_EXERCISE REQUIREMENTS:_
Omitting the pictures, print every line below exactly as it stands.

_DATA EXTRACT:_

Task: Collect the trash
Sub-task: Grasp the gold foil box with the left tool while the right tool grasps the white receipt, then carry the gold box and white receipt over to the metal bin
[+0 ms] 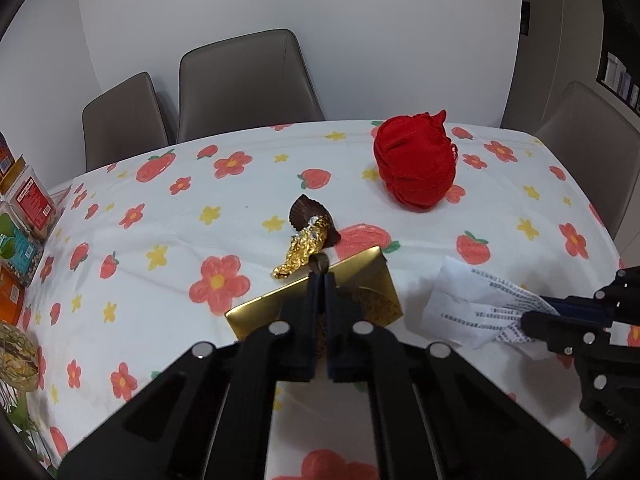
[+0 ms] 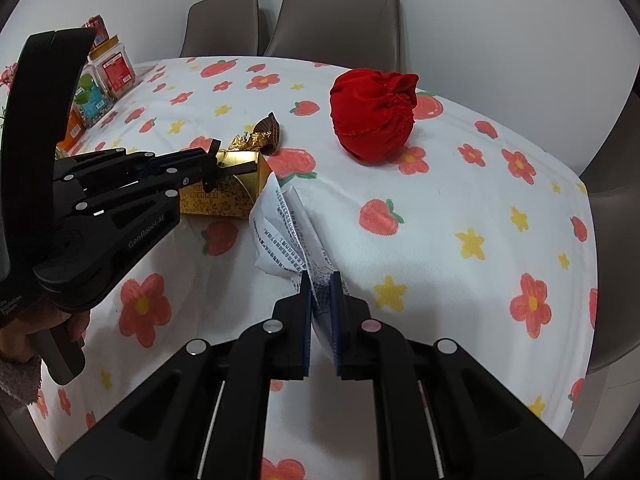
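One red cloth pouch point(image 2: 374, 116), one gold box point(image 2: 224, 192), one printed paper point(image 2: 280, 232), one foil wrapper point(image 1: 300, 250), three chairs point(image 1: 244, 80)

Crumpled printed receipt point(image 2: 280, 232); gold box point(image 1: 320, 300); gold foil wrapper point(image 1: 304, 248) beside it.
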A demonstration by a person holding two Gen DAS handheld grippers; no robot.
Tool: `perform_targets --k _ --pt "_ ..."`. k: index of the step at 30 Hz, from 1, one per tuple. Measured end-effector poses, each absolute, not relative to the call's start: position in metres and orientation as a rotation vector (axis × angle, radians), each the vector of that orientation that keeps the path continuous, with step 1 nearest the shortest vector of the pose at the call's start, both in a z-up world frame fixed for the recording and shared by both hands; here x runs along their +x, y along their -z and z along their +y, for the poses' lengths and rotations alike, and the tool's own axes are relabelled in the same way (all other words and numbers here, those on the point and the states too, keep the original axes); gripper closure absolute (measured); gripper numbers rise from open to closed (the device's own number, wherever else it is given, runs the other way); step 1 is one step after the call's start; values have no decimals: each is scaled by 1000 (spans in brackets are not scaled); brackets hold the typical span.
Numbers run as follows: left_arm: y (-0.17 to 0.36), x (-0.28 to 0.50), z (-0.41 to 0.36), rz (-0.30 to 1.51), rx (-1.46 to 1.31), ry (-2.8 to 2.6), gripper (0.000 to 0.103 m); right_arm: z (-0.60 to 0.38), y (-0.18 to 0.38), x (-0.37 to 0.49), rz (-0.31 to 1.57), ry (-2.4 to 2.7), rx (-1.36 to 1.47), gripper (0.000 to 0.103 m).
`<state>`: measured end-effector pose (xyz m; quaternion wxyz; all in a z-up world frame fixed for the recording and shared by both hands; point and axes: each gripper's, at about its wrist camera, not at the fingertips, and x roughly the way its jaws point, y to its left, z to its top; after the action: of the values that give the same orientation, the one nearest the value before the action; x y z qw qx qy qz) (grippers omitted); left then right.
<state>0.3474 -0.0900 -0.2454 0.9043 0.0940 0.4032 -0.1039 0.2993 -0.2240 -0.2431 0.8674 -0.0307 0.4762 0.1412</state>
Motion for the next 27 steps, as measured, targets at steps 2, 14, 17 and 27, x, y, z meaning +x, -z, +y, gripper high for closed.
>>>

_SOLUTION TO THIS EXERCISE:_
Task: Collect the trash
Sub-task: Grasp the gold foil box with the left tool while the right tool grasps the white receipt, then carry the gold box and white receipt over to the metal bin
[+0 ms] 
[+0 ms] 
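One red cloth pouch point(image 2: 374, 116), one gold box point(image 2: 224, 192), one printed paper point(image 2: 280, 232), one foil wrapper point(image 1: 300, 250), three chairs point(image 1: 244, 80)

Crumpled printed receipt point(image 2: 280, 232); gold box point(image 1: 320, 300); gold foil wrapper point(image 1: 304, 248) beside it.
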A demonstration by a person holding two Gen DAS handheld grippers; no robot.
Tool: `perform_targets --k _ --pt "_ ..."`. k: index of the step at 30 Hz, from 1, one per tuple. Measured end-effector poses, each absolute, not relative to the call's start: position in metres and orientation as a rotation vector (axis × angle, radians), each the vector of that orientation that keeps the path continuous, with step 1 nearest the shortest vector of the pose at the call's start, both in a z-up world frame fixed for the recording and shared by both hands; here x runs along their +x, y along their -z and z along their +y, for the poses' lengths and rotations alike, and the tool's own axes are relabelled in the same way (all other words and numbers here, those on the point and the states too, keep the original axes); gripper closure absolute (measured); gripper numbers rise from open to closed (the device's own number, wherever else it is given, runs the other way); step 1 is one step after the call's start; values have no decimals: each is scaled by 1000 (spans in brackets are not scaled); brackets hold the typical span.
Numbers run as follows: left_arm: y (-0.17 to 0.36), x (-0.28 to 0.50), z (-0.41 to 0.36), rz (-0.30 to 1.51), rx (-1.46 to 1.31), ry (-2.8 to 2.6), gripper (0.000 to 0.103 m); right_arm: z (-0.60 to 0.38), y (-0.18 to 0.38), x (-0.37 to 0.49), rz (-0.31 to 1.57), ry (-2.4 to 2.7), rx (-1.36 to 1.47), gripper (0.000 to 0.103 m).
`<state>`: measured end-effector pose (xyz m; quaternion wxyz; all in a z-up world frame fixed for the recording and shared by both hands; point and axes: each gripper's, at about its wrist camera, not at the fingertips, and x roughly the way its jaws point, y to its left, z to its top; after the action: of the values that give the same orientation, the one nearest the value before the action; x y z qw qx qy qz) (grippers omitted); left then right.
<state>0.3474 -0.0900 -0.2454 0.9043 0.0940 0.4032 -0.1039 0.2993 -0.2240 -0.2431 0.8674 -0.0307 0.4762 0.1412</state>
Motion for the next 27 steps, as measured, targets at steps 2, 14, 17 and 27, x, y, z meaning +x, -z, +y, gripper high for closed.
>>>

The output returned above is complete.